Principal obstacle selon les courtiers: le taux d'usure. Révisé chaque trimestre par la Banque de France, il fixe le taux maximum auquel les banques ont le droit de prêter.
Actuellement, il s'élève à 2,57% pour les crédits immobiliers à 20 ans tous frais compris, dont l'assurance et l'éventuelle commission des courtiers.
Or, comme les banques empruntent elles-mêmes plus cher qu'en début d'année, elles peuvent être tentées d'évincer les courtiers pour préserver leurs marges.
"Les seules populations qui vont pouvoir emprunter, ça va être les moins de 45 ans qui sont en bonne santé et en même temps qui ont des revenus et des apports personnels assez élevés pour être intéressants pour les banques. Mais c'est un client sur deux, pas plus", craint Olivier Lendrevie, président du réseau de courtiers Cafpi.
"Quand, à cause d'un problème de paramétrage d'une réglementation, vous mettez hors-jeu un potentiel acquéreur sur deux, vous déséquilibrez le marché et vous créez les conditions d'une crise qui peut être très grave", prévient-il.
Les acquéreurs en meilleure position pourraient en effet mieux négocier leurs achats, faute de concurrents, et faire chuter les prix de l'immobilier.
Selon un sondage commandé par des associations de courtiers, 40% des professionnels interrogés estiment qu'au moins quatre dossiers sur dix ont été refusés depuis le début de l'année.
"Ça va arriver"
Des professionnels de l'immobilier et de la finance se montrent eux plus prudents.

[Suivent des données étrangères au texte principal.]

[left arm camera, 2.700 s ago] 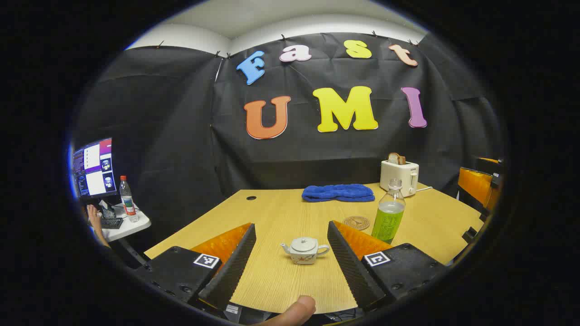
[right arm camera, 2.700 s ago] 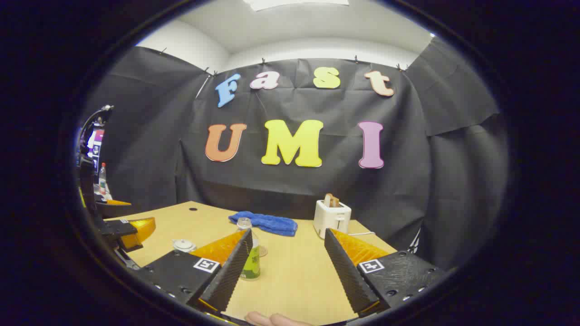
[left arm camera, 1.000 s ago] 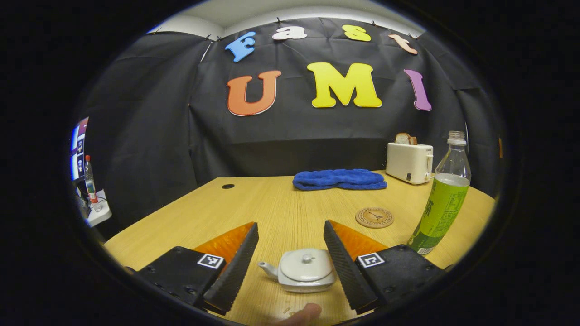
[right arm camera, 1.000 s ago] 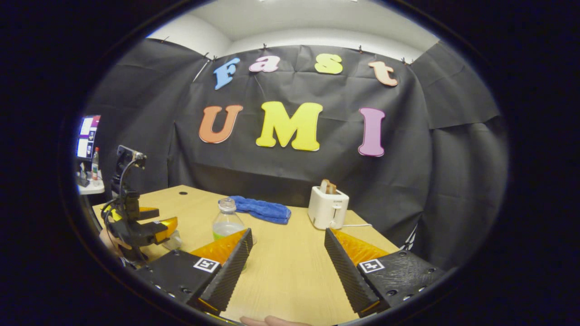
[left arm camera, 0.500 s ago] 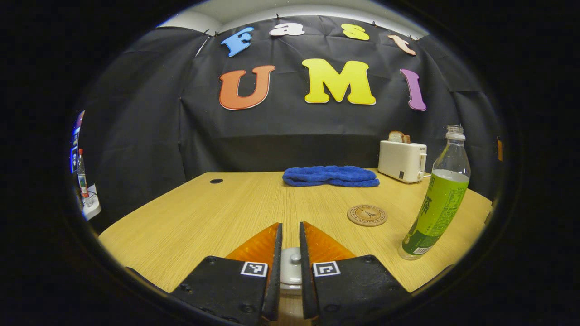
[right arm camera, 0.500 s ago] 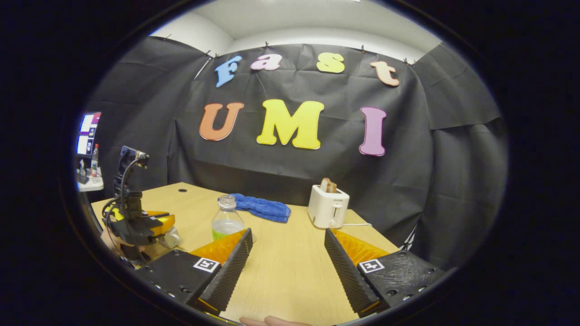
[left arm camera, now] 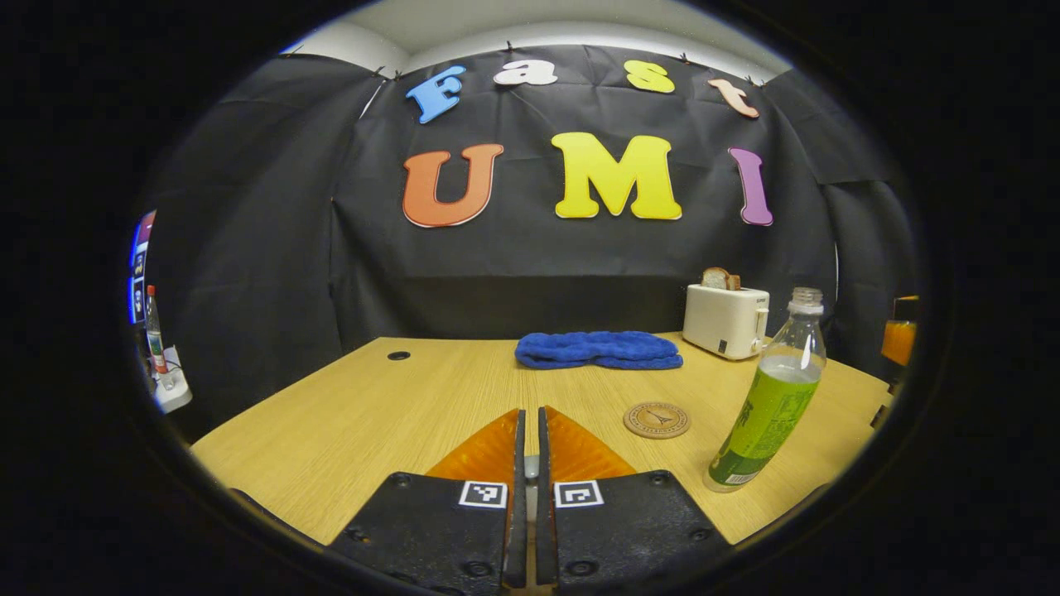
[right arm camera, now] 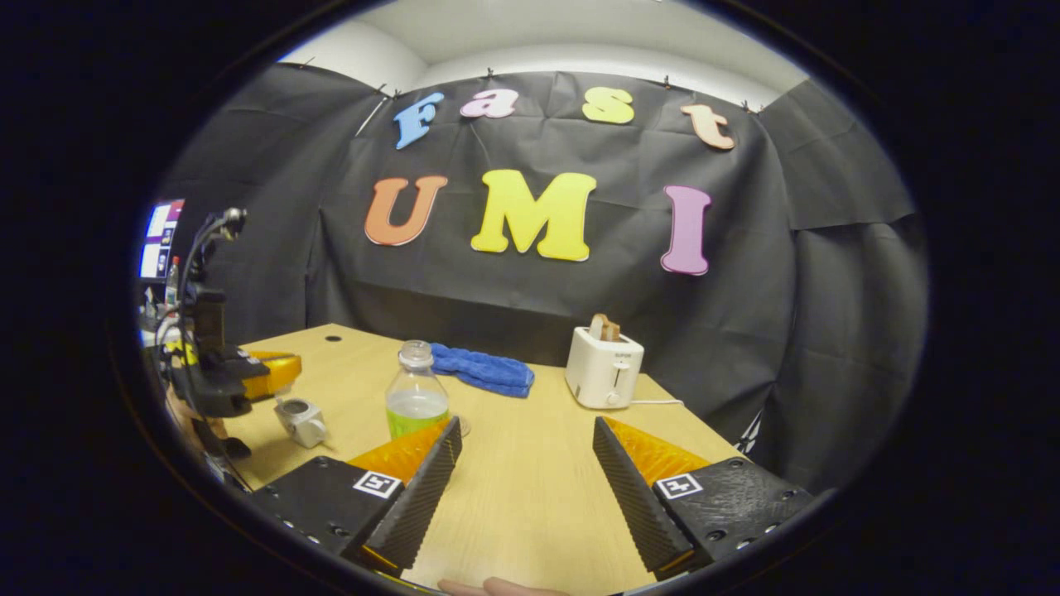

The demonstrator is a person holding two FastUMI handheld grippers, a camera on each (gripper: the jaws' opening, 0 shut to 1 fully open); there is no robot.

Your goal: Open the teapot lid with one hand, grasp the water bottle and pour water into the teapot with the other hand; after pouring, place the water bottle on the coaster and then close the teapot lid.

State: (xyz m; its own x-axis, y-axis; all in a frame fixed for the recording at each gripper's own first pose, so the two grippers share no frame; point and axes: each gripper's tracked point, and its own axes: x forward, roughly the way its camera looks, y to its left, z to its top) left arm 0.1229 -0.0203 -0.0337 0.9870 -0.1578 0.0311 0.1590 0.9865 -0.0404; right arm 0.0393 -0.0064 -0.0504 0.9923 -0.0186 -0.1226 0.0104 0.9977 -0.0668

"On n'a pas encore un ressenti aussi fort que les courtiers mais ça va arriver, automatiquement", témoigne auprès de l'AFP Peggy Montesinos, spécialiste de l'immobilier au Conseil supérieur du notariat.
"Aujourd'hui, même si les taux remontent, ils restent attractifs et très en dessous de l'inflation. Il n'en demeure pas moins que la conjugaison du taux d'usure et de la remontée des taux désolvabilise une partie des primo-accédants, notamment les plus modestes et les plus jeunes", juge auprès de l'AFP Véronique Bédague, directrice générale de Nexity.
Les banques "sont vigilantes aux indicateurs qui pourraient témoigner de tensions sur le crédit immobilier. Ces indicateurs se multiplient au fil des jours, comme le constatent les Français qui cherchent un crédit pour acheter leur logement", a fait savoir la Fédération bancaire française (FBF).
"La profession bancaire est donc sensible à ce que le dispositif de l'usure, cette mesure de protection des emprunteurs, ne devienne pas une mécanique d'exclusion des ménages pour financer leurs projets solvables", ajoute l'organisation professionnelle.
"Normalisation"
La Banque de France se démarque en revanche nettement du constat des courtiers.
L'institution rappelle que le taux d'usure est fait "pour protéger les ménages qui empruntent, et pas les intérêts des courtiers ou des prêteurs."
Un "éventuel effet d'éviction" des emprunteurs "n'existait pas significativement avant fin juin; nous regarderons précisément pour fin septembre", ajoute-t-elle.
Dans une publication du 2 août, la banque centrale note que la "production de crédits à l'habitat commence à se normaliser progressivement" tout en restant "au-delà des moyennes mensuelles de ces dernières années".
Elle enregistre un encours des crédits aux particuliers en croissance de 6,2% en juin sur un an, soutenu par la composante "habitat" (+6,6%). Les nouveaux prêts accordés représentaient 22,7 milliards d'euros en juin, en baisse par rapport à mai (26,8 milliards) mais "plus élevés que les moyennes mensuelles observées depuis 5 ans" qui varient de 16,9 à 22,8 milliards, souligne la banque centrale.
Par ailleurs, la remontée des taux d'intérêt des nouveaux crédits se poursuit "très progressivement": 1,26% en moyenne en mai, 1,35% en moyenne en juin et 1,44% attendu en juillet, selon la banque centrale. Il s'agit cependant du taux nominal, auquel viennent s'ajouter l'ensemble des frais liés à l'obtention d'un crédit, pour obtenir le taux effectif global du prêt (TAEG), plafonné par la loi.
Le ministre de l'Economie Bruno Le Maire a promis d'évoquer le sujet "dès les premiers jours de la rentrée" avec le gouverneur de la Banque de France.